Sun, August 9, 8:00 to 9:30am, TBA

Abstract

In this paper we shed light on the taken-for-granted yet undertheorized interactive process in which religious practitioners work to achieve states that appear, on the surface, to contradict individual agency. We define religious submission as the skilled accomplishment through which practitioners transform their relationship to their own agency, actively working to "let go" of control to experience their actions as guided by divine authority or ultimate reality. Drawing on ethnographic studies of collective Buddhist meditation retreats and Torah study in a Jewish Haredi yeshiva, we track the delicate balance between “doing religion” (active, conscious engagement) and “being done by religion” (experiencing religious forces as taking over).

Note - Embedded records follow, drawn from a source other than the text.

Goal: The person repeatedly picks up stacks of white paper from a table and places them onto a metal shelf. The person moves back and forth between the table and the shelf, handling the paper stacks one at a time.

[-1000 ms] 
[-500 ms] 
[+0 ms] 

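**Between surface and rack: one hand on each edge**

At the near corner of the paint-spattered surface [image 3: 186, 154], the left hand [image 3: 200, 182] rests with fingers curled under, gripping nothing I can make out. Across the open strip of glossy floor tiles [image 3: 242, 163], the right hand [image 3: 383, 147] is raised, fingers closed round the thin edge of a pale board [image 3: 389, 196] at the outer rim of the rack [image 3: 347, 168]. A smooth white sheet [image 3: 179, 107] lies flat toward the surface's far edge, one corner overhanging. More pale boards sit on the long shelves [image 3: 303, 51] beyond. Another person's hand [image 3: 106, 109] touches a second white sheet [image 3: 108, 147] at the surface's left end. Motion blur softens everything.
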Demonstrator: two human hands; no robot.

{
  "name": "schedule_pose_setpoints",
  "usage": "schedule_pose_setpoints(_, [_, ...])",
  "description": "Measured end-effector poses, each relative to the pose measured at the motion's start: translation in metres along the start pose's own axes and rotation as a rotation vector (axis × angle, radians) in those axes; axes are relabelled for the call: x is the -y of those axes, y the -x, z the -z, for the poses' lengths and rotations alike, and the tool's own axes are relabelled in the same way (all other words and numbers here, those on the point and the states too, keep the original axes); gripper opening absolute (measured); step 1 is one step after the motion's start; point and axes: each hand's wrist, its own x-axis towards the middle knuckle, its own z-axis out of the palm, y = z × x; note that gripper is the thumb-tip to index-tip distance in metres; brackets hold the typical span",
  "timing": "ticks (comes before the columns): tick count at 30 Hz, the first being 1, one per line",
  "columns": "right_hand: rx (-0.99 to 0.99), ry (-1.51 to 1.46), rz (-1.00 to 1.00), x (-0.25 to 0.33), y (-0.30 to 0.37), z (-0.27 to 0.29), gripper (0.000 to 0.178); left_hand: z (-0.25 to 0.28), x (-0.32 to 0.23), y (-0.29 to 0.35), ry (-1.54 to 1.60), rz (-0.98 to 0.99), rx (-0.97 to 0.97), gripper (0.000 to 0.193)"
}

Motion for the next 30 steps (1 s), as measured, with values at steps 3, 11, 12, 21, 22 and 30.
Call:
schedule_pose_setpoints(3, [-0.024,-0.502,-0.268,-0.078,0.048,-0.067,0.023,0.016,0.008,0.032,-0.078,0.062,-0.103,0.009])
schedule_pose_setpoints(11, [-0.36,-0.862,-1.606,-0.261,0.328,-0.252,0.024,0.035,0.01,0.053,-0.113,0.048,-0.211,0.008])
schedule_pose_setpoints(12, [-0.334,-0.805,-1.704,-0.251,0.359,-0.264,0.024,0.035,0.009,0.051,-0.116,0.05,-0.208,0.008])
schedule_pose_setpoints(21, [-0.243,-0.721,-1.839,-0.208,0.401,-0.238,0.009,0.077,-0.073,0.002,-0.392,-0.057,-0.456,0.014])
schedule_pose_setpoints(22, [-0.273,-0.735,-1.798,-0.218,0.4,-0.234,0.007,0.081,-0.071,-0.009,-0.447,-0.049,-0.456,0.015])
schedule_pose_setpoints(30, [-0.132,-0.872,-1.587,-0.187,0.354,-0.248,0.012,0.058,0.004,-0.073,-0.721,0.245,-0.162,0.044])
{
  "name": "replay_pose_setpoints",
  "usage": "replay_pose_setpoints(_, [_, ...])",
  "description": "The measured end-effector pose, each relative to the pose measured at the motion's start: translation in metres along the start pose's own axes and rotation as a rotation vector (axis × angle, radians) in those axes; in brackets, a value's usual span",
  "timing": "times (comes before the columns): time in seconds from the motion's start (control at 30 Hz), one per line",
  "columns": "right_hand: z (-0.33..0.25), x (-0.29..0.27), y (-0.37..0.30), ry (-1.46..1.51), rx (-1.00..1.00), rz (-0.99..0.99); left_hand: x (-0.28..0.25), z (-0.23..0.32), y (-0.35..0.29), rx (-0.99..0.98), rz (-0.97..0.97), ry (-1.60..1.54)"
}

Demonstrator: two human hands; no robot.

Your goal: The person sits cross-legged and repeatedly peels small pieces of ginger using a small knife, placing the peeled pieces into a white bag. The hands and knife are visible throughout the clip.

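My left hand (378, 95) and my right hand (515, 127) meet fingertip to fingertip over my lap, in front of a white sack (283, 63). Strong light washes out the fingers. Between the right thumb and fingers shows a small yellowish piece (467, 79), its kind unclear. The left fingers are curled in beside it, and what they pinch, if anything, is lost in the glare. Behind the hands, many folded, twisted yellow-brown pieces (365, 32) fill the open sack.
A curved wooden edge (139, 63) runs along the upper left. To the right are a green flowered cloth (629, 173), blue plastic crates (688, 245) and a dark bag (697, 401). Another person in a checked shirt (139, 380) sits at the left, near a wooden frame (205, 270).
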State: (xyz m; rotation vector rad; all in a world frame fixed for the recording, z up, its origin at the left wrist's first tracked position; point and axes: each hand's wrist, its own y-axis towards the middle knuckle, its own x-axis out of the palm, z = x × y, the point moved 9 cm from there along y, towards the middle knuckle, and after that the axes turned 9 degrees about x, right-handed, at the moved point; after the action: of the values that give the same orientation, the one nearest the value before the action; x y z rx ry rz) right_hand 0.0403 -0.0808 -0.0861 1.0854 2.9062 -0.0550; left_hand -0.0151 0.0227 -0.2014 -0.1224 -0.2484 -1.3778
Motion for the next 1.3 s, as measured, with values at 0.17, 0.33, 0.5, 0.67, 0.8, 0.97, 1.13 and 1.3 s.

In Torah study, students move from vigorous textual debate to submission to “divine thinking” through group partnerships. In Buddhist meditation, practitioners shift from conscious bodily performance to passive synchronization, enabling embodied submission to “ultimate reality.” Both cases reveal how practitioners actively create interactive spaces where religious submission unfolds as both deeply personal and transcendently powerful. This paradox—that practitioners must exercise agency to achieve states that appear to negate it—illuminates how religious doctrines become personalized through embodied practice, offering new insights into the accomplished nature of religious experience.